◆ Activity:
After finding the line with "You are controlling" in the data below, set down exactly each line through the one with "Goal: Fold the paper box", inclusive, and stop there.

◆ Given information:
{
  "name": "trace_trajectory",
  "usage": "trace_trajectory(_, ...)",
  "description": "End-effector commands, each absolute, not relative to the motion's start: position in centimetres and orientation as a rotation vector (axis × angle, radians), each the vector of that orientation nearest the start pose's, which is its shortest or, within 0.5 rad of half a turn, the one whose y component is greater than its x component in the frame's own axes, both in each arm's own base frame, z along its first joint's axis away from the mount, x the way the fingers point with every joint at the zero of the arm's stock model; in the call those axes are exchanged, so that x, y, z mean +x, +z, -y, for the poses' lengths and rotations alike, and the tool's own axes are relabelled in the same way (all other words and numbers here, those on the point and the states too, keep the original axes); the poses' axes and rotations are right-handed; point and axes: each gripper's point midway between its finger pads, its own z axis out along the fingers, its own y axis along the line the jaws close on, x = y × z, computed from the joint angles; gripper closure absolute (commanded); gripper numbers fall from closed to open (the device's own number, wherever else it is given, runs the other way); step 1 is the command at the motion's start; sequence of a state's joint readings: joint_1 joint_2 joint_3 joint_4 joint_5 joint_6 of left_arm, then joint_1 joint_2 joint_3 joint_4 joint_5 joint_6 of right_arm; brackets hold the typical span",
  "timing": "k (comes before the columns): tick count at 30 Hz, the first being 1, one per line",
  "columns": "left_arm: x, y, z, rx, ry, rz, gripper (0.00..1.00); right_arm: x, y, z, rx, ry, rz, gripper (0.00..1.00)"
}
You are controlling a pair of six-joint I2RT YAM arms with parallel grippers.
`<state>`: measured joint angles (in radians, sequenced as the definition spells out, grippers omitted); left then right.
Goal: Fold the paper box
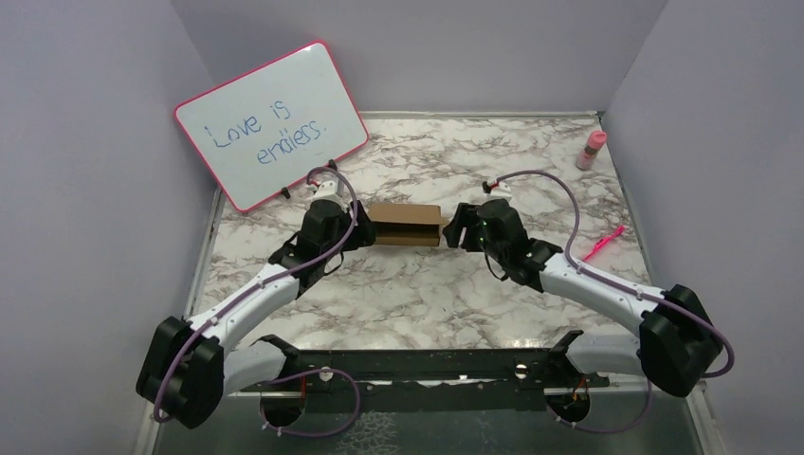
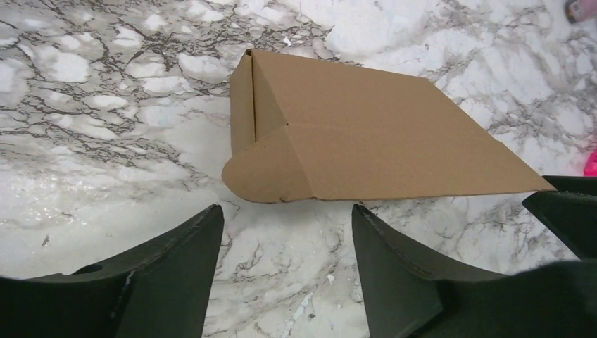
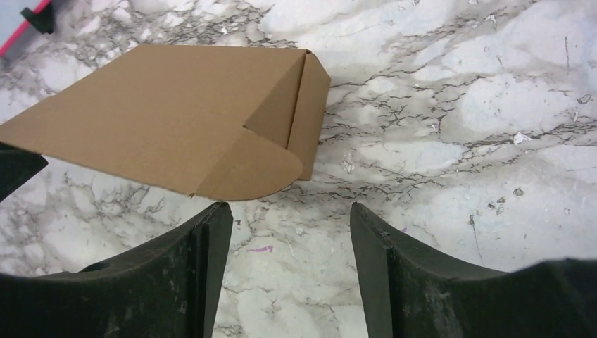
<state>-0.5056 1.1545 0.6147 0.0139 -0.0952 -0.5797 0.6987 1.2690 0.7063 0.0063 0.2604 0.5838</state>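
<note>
Two grippers, both with jaws apart and holding nothing, I see only bare marble between the fingers in each wrist view. Box (image 1: pixel 406 226) sits on the table (image 1: pixel 417 303) at centre of the top view, slightly above the middle, long side running left-right. Left gripper (image 1: pixel 358 226) is at its left end, right gripper (image 1: pixel 453 227) at its right end, each just beside the cardboard; from above I can't tell if either touches. Wrist views settle it: the box lies just past the fingertips in the upper half of both frames, clear of the fingers. Each shows a flat brown panel sloping away, one folded-up end wall and a rounded tab sticking out toward the camera. Whiteboard (image 1: pixel 270 123) with blue handwriting leans in the upper left, pink bottle (image 1: pixel 593 150) upper right, pink pen (image 1: pixel 604 244) at the right edge of the table.
</note>
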Motion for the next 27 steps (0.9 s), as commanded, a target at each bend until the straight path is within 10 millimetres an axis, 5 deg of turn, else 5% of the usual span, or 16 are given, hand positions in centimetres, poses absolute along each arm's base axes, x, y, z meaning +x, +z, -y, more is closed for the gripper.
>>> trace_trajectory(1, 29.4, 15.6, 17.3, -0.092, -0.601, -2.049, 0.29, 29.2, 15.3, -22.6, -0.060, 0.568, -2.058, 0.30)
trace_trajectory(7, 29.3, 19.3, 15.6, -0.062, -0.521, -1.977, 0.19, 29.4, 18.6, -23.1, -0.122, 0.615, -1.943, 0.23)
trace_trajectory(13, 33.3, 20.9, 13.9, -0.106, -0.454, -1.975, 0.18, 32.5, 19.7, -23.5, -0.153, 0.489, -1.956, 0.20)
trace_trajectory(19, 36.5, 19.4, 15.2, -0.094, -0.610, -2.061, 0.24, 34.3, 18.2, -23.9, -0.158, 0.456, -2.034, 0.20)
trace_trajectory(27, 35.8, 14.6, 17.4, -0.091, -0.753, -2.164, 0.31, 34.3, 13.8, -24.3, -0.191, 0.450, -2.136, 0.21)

◆ Problem solution:
You are controlling a pair of six-joint I2RT YAM arms with parallel grippers.
`<state>`: measured joint angles (in radians, sequenced as the definition spells out, grippers omitted); left then right.
Goal: Fold the paper box

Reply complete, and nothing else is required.